I hope if this is your first week back in a post-holiday routine that you are putting one foot in front of the other, managing the stress and tragedy of the world around us right now, and staying healthy and safe.

start the way you mean to finish

I’m not big on posts that are essentially “all the awesome things that happened to me / I accomplished / I read / I ate in 20xx” so this isn’t that. I do, however, like a bit of reflection.

That sweater hasn’t gotten knit yet (although I just have ribbing, pockets, and sleeves to go); I beat my running mileage goal by 1.5 miles; and I read a lot of good books.

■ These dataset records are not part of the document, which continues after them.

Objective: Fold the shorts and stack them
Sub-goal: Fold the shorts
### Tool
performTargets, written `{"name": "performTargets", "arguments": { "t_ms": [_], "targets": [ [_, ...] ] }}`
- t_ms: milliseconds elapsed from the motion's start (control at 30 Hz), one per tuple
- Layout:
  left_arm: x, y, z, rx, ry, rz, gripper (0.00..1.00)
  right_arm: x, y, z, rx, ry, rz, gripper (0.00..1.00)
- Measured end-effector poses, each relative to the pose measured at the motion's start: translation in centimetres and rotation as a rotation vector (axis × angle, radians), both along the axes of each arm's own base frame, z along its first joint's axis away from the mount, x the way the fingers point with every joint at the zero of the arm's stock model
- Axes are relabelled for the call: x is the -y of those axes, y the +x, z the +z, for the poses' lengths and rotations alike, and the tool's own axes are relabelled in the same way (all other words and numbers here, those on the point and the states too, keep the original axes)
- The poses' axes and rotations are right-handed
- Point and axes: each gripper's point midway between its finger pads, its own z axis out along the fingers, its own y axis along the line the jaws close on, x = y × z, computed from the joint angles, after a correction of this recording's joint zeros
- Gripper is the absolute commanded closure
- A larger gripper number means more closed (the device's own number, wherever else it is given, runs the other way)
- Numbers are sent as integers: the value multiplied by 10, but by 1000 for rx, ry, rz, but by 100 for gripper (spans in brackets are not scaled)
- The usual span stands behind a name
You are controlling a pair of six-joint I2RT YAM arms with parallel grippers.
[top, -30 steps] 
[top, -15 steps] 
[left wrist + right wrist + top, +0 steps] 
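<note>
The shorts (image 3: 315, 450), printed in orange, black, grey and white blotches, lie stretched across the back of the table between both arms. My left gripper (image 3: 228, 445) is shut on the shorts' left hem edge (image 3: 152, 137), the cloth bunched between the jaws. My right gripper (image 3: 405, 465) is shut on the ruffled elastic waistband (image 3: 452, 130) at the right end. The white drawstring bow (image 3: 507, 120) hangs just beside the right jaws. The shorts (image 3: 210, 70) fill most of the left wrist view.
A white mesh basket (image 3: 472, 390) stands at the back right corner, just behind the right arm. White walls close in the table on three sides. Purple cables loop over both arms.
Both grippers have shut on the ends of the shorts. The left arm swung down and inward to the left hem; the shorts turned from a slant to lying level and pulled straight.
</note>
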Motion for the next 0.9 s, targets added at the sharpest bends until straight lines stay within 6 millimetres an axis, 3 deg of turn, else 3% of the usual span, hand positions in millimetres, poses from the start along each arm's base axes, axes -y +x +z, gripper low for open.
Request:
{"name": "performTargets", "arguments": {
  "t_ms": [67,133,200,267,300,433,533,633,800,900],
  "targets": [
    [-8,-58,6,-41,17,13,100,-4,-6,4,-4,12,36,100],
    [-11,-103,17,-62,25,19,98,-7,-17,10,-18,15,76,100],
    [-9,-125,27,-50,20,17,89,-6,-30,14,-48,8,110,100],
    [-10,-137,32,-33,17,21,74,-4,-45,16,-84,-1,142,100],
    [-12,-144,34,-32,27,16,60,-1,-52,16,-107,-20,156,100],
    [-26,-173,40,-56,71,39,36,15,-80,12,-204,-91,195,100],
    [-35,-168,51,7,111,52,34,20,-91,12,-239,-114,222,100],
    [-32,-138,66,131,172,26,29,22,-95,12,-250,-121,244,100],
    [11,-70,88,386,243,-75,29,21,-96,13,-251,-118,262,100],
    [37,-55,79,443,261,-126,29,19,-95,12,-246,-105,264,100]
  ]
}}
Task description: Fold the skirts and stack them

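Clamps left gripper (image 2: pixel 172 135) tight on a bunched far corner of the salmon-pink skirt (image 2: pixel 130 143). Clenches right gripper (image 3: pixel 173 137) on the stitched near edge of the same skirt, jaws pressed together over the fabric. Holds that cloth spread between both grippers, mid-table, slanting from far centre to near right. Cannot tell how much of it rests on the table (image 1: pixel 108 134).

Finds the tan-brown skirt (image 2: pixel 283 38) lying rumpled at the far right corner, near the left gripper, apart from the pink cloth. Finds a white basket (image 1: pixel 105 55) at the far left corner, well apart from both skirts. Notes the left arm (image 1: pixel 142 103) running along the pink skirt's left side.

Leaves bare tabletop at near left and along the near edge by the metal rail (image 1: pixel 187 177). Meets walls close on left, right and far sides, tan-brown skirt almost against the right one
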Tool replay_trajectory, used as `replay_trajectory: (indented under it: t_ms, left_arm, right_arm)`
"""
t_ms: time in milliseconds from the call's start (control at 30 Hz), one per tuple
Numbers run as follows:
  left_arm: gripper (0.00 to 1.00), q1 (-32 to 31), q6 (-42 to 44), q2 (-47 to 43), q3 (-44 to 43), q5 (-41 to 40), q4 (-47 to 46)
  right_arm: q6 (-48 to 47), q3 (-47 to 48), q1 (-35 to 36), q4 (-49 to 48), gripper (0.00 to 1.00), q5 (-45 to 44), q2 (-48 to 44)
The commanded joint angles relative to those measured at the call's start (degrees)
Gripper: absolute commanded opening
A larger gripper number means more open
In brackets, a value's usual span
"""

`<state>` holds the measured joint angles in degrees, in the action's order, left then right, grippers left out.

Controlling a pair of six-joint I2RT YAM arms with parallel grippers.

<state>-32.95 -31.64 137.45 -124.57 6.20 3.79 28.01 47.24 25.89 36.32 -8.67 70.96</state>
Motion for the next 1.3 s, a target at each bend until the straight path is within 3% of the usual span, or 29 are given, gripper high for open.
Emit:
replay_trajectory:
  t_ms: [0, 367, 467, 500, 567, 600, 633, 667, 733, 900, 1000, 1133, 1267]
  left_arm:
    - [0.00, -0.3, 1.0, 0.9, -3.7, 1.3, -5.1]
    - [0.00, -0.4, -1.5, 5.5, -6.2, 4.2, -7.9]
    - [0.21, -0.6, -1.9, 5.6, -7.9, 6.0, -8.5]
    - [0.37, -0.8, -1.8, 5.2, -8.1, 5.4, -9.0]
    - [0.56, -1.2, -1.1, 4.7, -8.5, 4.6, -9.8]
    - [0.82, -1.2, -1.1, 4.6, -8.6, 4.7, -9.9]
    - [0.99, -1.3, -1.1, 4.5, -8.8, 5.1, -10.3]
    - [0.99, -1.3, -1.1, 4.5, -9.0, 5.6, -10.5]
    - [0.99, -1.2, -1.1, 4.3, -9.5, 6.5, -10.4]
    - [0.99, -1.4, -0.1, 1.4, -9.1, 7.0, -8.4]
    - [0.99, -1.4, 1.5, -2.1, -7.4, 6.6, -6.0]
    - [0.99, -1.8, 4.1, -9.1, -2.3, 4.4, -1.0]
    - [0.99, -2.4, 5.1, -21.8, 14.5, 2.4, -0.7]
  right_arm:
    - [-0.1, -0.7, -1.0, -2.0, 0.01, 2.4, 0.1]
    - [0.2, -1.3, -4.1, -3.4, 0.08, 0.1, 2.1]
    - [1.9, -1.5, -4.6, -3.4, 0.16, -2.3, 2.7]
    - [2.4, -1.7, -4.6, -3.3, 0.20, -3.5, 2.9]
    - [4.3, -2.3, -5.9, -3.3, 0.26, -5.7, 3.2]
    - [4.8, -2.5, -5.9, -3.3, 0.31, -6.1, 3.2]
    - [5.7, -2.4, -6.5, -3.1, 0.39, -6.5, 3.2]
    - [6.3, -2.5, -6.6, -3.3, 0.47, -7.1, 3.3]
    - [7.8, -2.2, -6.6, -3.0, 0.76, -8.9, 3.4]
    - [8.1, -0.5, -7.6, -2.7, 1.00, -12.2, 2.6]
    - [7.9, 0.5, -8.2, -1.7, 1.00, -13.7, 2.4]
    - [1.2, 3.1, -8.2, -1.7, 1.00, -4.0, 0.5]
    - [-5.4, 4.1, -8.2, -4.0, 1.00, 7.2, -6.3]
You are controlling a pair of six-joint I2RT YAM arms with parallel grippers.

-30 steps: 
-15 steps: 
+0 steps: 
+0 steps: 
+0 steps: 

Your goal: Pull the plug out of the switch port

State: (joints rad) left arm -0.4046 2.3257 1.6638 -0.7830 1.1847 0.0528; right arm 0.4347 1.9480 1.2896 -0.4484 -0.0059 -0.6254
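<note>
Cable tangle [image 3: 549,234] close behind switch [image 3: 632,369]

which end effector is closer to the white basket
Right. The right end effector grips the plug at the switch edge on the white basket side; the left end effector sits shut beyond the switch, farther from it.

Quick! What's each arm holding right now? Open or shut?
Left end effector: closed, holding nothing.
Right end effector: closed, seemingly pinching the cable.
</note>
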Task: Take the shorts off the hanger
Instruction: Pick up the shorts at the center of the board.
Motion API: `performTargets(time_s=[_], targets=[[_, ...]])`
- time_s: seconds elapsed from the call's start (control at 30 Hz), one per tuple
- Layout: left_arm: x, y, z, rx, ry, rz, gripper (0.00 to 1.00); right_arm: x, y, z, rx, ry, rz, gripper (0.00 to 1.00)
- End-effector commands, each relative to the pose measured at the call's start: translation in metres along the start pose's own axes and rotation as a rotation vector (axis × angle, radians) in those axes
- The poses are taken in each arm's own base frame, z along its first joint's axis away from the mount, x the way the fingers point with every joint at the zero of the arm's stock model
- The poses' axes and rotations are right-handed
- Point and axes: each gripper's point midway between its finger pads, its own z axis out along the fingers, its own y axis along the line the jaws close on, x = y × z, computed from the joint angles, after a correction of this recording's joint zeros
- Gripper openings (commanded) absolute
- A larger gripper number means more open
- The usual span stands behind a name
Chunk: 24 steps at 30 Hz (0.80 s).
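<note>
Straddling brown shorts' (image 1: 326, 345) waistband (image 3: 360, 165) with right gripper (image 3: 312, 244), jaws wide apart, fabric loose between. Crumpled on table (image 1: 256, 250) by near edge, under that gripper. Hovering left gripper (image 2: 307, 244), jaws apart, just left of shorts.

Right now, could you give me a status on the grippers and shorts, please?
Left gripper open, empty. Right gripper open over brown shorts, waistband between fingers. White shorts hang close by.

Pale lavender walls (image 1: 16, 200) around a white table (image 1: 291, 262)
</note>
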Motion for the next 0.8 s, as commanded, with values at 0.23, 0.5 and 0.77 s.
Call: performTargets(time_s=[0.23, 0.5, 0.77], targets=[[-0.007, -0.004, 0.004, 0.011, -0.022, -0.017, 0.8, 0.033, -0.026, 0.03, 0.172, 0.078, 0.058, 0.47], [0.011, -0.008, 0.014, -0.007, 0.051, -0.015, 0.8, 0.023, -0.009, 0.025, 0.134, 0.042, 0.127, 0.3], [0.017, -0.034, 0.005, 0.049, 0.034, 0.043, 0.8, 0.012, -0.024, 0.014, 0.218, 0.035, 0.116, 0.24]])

2019 was a wonderful year for me, after several bad-to-middling ones; but rest assured, if you are going through a hard time and don’t want to read a self-congratulatory post, please know that I had to go through rough times to get to this part of my life. A lot of them were through my own choices. So now, every day that I’m able to see the blessings in being surrounded by love, peace, calm, simplicity, and family is a day that I feel immense gratitude for. I fought against myself so hard for so long, and against the flow of my life, and against things that were good for me and made me happy, and I’m so thankful for the person I am now, and for all of my people – family born and family chosen.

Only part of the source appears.